§ **Exercise objective**:
Return only the stretch of the material below that begins with the line containing "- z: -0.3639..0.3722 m" and ends with the line containing "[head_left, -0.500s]", exactly; both of those lines belong to it.

§ **Data**:

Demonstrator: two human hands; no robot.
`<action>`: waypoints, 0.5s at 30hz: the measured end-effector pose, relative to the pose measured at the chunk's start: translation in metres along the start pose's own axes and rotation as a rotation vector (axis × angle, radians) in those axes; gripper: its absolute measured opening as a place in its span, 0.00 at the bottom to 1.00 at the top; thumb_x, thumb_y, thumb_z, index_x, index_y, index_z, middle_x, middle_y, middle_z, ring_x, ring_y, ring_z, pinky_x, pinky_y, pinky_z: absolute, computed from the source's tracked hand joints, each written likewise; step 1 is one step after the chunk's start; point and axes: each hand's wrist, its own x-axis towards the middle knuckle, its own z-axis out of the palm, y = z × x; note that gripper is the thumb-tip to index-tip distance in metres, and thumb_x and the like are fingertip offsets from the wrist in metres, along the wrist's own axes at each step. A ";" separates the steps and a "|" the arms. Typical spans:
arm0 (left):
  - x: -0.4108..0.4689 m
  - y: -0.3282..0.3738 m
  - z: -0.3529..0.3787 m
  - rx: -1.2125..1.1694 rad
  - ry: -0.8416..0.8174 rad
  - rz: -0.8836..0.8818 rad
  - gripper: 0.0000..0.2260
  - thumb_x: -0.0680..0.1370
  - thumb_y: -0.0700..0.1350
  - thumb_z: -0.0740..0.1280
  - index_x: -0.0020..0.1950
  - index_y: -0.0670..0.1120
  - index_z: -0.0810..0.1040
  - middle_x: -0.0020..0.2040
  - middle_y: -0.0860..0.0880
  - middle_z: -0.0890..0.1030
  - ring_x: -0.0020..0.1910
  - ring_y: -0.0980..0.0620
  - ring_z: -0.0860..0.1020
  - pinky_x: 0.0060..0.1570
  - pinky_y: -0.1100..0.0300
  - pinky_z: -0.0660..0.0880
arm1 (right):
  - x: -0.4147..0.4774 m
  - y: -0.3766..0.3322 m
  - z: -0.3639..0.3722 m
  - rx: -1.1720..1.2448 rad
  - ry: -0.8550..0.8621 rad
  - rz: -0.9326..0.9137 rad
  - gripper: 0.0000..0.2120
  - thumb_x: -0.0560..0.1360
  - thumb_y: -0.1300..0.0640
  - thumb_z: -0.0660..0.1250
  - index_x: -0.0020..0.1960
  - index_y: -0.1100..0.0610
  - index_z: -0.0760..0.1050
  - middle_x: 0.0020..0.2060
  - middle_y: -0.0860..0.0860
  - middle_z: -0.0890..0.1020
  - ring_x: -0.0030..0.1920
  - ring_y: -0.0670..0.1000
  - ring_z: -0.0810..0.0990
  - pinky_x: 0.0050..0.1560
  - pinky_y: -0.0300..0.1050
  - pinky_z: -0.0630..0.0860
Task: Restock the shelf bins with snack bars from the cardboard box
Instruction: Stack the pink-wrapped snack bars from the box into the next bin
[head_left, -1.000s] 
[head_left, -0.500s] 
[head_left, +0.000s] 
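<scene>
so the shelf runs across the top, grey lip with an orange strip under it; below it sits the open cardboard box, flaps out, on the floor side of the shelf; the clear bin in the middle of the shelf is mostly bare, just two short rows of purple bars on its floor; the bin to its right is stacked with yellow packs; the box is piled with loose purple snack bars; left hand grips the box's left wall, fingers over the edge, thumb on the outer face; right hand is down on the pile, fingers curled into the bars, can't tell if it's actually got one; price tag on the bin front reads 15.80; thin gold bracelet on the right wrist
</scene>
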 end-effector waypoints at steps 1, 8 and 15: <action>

§ **Response to this exercise**:
  - z: -0.3639..0.3722 m
  - rx: -1.1720..1.2448 rad
  - ry: -0.8550..0.8621 rad
  - rz: -0.9326..0.9137 rad
  - gripper: 0.0000..0.2120
  - thumb_x: -0.0560..0.1360
  - thumb_y: -0.1300..0.0640
  - thumb_z: -0.0660..0.1250
  - index_x: -0.0020..0.1960
  - index_y: -0.1100..0.0610
  - index_z: -0.0760..0.1050
  - middle_x: 0.0020..0.2060
  - middle_y: -0.0860..0.0860
  - middle_z: -0.0890..0.1020
  - ring_x: -0.0030..0.1920
  - ring_y: -0.0670..0.1000
  - ring_z: -0.0810..0.0990
  - pinky_x: 0.0050..0.1560
  - pinky_y: -0.0300..0.1050
  - pinky_z: -0.0630..0.0860
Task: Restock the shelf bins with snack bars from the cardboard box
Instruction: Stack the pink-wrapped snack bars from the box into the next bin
[head_left, -1.000s] 
[head_left, -0.500s] 

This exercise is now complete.